信長の野望【革新】リプレイ −お嬢様の野望−(1:風雲・岩付城)
御神楽 紫苑 [Mail]
10/31(Wed) 16:19
 1555年、5月――晴氏追放から数日後。
 レミリア・スカーレットは、正式に城主として古河御所に入り、晴氏からの家臣に対して臣従の意志の確認を行った。 結城政勝を初めとする主だった者達はすべてレミリアに従う意を明らかにしたが、ただ一人異を唱えたものがいた。 築田晴助である。
 レミリアは彼の離反を許し、晴助は古河を去った。 「よいのですか」と結城政勝に問われれば、「敵になるかも知れない相手を飼っておくよりは、敵になって貰った方が有難いわ、この際」と、何の事もない、という態度であった。

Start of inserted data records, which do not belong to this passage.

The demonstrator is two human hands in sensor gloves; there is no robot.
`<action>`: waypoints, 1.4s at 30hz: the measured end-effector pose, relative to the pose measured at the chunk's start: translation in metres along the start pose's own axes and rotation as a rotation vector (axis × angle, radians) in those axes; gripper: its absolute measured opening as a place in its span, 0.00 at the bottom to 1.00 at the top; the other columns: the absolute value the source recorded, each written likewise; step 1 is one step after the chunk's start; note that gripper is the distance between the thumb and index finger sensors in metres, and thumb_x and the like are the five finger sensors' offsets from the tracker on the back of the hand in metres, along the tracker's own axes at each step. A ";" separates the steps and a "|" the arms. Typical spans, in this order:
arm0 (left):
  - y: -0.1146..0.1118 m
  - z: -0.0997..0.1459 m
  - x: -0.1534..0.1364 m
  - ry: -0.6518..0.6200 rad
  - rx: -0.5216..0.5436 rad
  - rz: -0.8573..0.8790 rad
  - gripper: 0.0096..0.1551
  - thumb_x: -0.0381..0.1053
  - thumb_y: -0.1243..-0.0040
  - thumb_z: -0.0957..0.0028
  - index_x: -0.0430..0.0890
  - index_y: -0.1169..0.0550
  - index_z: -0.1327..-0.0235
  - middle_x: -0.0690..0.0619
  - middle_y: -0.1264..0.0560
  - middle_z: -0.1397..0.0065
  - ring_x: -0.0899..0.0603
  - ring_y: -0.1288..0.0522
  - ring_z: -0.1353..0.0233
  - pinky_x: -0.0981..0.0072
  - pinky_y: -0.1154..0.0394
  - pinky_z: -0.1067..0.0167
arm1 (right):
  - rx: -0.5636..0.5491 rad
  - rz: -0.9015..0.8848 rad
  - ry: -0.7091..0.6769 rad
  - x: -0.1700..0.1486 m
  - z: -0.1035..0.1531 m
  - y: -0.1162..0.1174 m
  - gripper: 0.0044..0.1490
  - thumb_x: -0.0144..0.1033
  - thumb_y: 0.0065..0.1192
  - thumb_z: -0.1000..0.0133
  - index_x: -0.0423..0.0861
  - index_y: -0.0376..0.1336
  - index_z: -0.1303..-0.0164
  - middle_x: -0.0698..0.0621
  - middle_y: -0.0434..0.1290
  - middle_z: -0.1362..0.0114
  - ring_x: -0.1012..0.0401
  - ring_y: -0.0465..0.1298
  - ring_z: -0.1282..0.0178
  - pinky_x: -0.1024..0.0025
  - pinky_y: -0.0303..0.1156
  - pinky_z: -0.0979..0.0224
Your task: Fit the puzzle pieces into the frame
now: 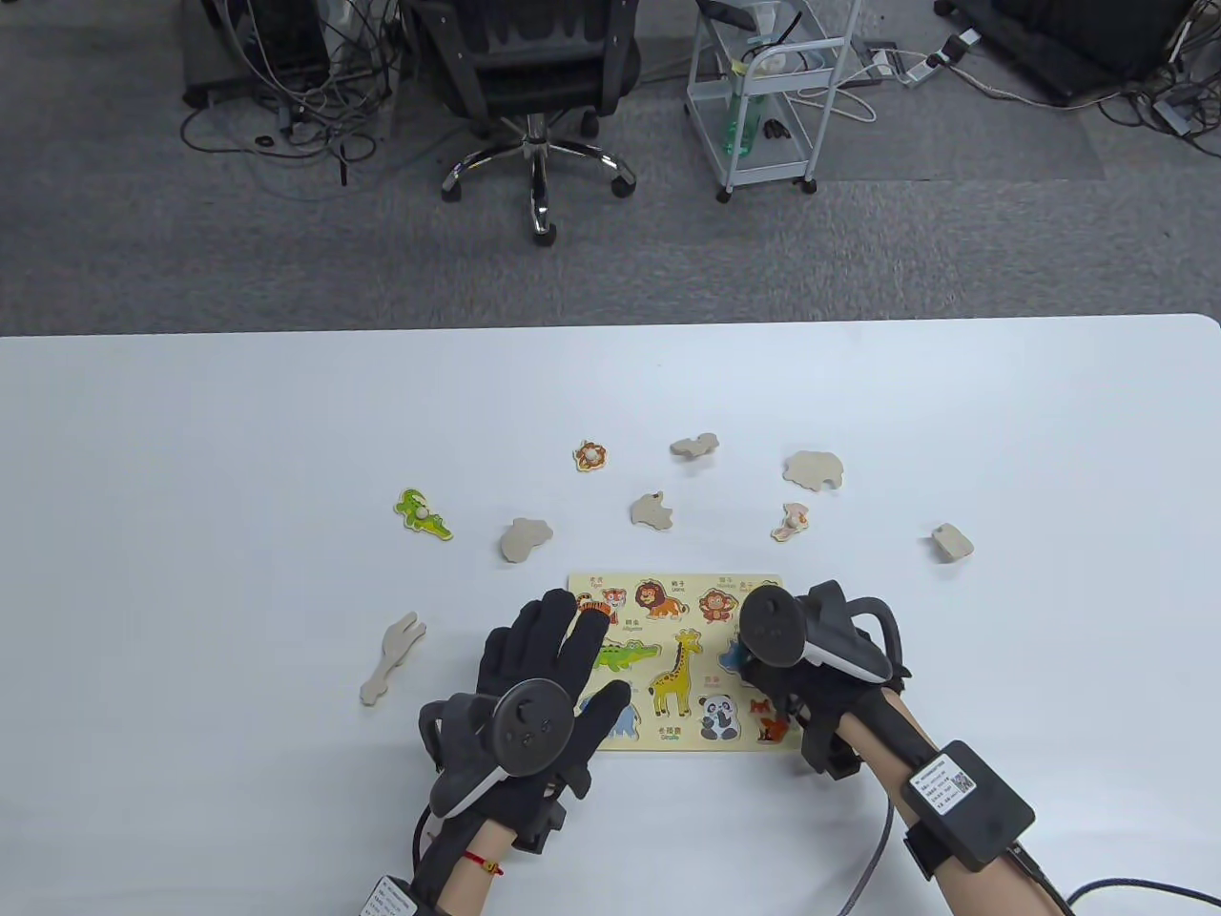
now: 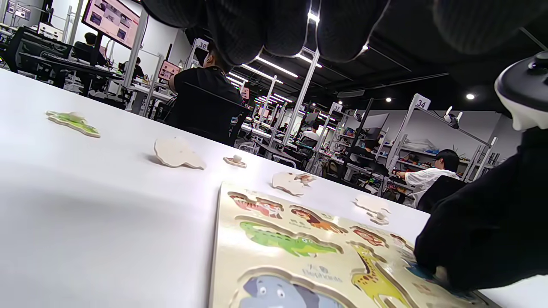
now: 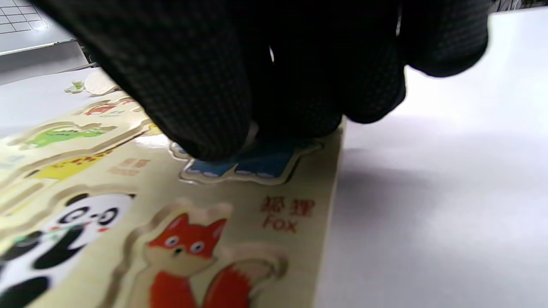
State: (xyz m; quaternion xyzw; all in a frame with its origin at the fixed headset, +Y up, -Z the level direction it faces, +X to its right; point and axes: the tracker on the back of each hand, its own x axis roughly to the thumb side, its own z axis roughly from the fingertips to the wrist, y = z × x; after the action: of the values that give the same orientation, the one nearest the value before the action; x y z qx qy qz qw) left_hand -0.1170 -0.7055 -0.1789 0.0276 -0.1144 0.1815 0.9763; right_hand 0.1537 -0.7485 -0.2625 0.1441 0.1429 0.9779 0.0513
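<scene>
The puzzle frame (image 1: 687, 584) lies on the white table near the front edge, with printed animal slots. My left hand (image 1: 563, 639) rests flat with fingers spread on the frame's left part; its fingertips (image 2: 265, 25) hang at the top of the left wrist view above the frame (image 2: 227, 239). My right hand (image 1: 763, 668) is curled over the frame's right side and pinches a blue animal piece (image 3: 261, 164) that sits at its slot above the fox picture. The fingers (image 3: 192, 85) hide most of the piece. The right hand also shows in the left wrist view (image 2: 479, 239).
Loose pieces lie beyond and left of the frame: a green crocodile (image 1: 423, 513), an orange round piece (image 1: 590, 456), a monkey-coloured piece (image 1: 790, 522), and several face-down wooden ones, among them a long shape (image 1: 391, 656) at the left and one (image 1: 952, 541) at the right.
</scene>
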 end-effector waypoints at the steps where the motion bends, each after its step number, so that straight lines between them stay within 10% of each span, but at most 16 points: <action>1: 0.000 0.000 0.000 0.000 0.000 0.001 0.43 0.75 0.48 0.52 0.60 0.35 0.22 0.52 0.42 0.12 0.38 0.39 0.14 0.41 0.44 0.23 | 0.022 -0.021 -0.003 -0.002 0.001 -0.001 0.31 0.44 0.81 0.54 0.42 0.75 0.44 0.41 0.81 0.39 0.44 0.80 0.46 0.43 0.74 0.39; 21: -0.001 -0.001 0.002 0.008 -0.021 -0.027 0.41 0.73 0.47 0.51 0.59 0.33 0.23 0.51 0.41 0.12 0.36 0.38 0.15 0.39 0.44 0.23 | -0.174 0.009 0.287 -0.112 0.036 -0.096 0.36 0.38 0.83 0.54 0.49 0.70 0.34 0.44 0.76 0.27 0.43 0.78 0.31 0.36 0.69 0.28; 42: -0.007 -0.002 0.007 -0.011 -0.064 -0.085 0.41 0.72 0.47 0.50 0.59 0.32 0.23 0.51 0.41 0.12 0.36 0.37 0.15 0.40 0.43 0.23 | -0.031 0.005 0.611 -0.196 -0.030 -0.038 0.38 0.42 0.80 0.53 0.51 0.67 0.32 0.45 0.74 0.24 0.46 0.78 0.27 0.38 0.71 0.28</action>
State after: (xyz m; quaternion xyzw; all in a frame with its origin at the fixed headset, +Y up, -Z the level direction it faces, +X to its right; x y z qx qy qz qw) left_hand -0.1078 -0.7095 -0.1791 0.0021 -0.1245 0.1360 0.9829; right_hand 0.3340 -0.7479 -0.3538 -0.1572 0.1362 0.9781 0.0057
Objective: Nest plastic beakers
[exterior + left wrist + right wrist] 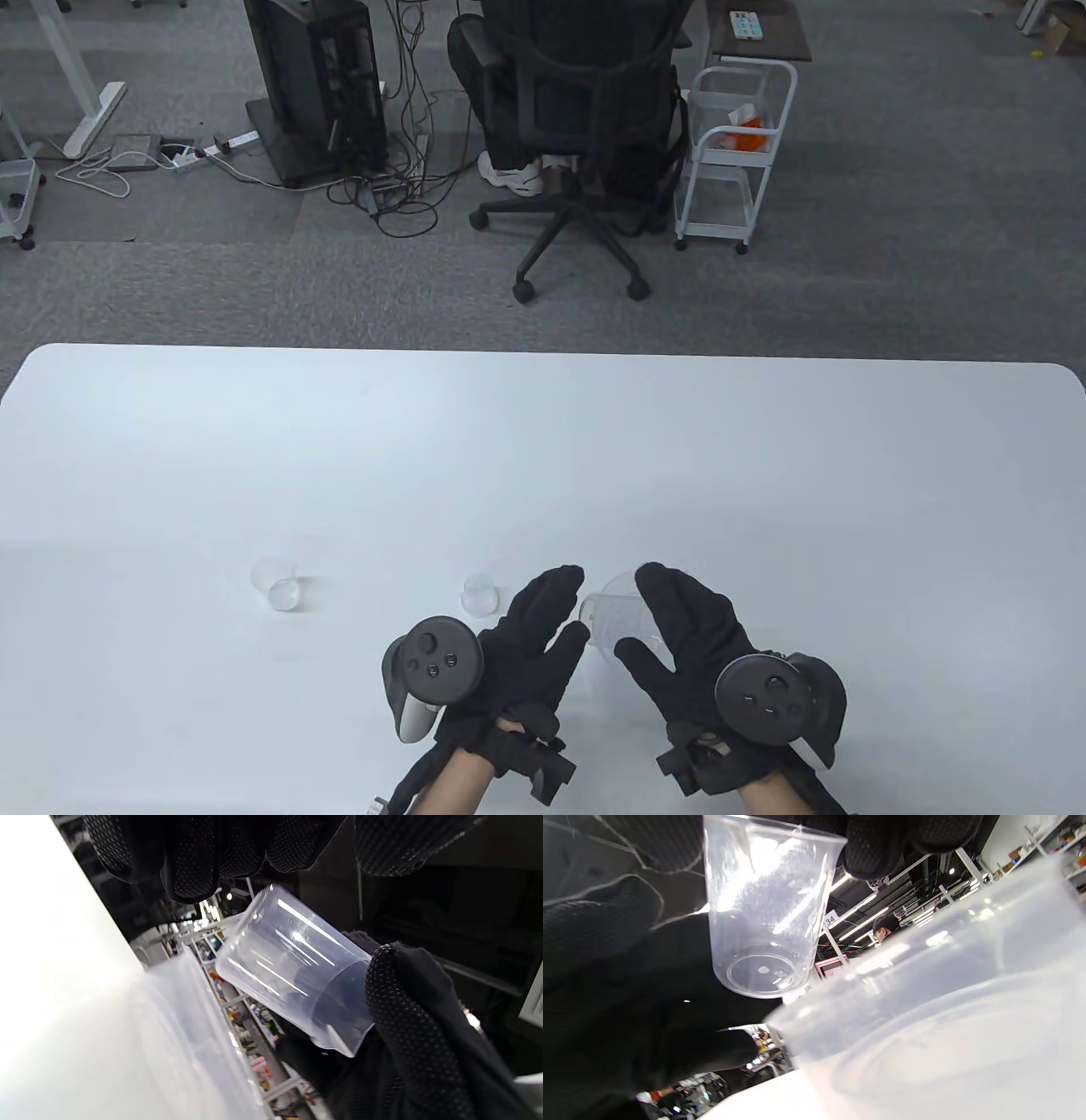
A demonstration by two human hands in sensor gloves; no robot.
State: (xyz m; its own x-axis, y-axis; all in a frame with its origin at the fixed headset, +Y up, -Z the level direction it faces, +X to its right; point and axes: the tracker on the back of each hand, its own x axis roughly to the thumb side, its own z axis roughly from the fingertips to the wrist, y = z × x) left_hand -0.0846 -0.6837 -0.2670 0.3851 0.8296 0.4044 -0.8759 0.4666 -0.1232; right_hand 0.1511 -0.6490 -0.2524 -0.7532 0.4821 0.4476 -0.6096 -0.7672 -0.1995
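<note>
A large clear beaker (pixel 618 584) stands on the white table (pixel 543 441) between my two hands. My right hand (pixel 638 613) holds a medium clear beaker (pixel 604 621) by its rim, tilted, just above and beside the large one. In the right wrist view the medium beaker (pixel 763 921) hangs base down next to the large beaker's rim (pixel 946 1005). My left hand (pixel 570 604) is spread open at the left of both; in the left wrist view its fingers (pixel 191 870) are near the medium beaker's base (pixel 288 963), with contact unclear. Two small clear beakers (pixel 479 592) (pixel 276 582) stand to the left.
An office chair (pixel 585 127) with a seated person, a white cart (pixel 734 153) and a computer tower (pixel 318 85) stand on the carpet beyond the table's far edge.
</note>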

 さらに、その場でレミリアは全員に指示を下す。 咲夜には周辺の視察と人材探索を命じ、そのほかの家臣には、急ぎ古河御所周辺に市を整備し、安定した収入を確保するよう求めた。 レミリア自らも市の建設の一部を担当し――小悪魔に日傘を持たせつつ、だったが――その甲斐あって、収入がある6月までには、赤字であったスカーレット家の財政は好転した。
 
 「上総、武蔵、常陸。 この3国には金山があるのね」
 およそ一月後、人材探索から千葉胤富という男を伴って帰還した咲夜の報告を受けて、レミリアはしばし考え込んだ。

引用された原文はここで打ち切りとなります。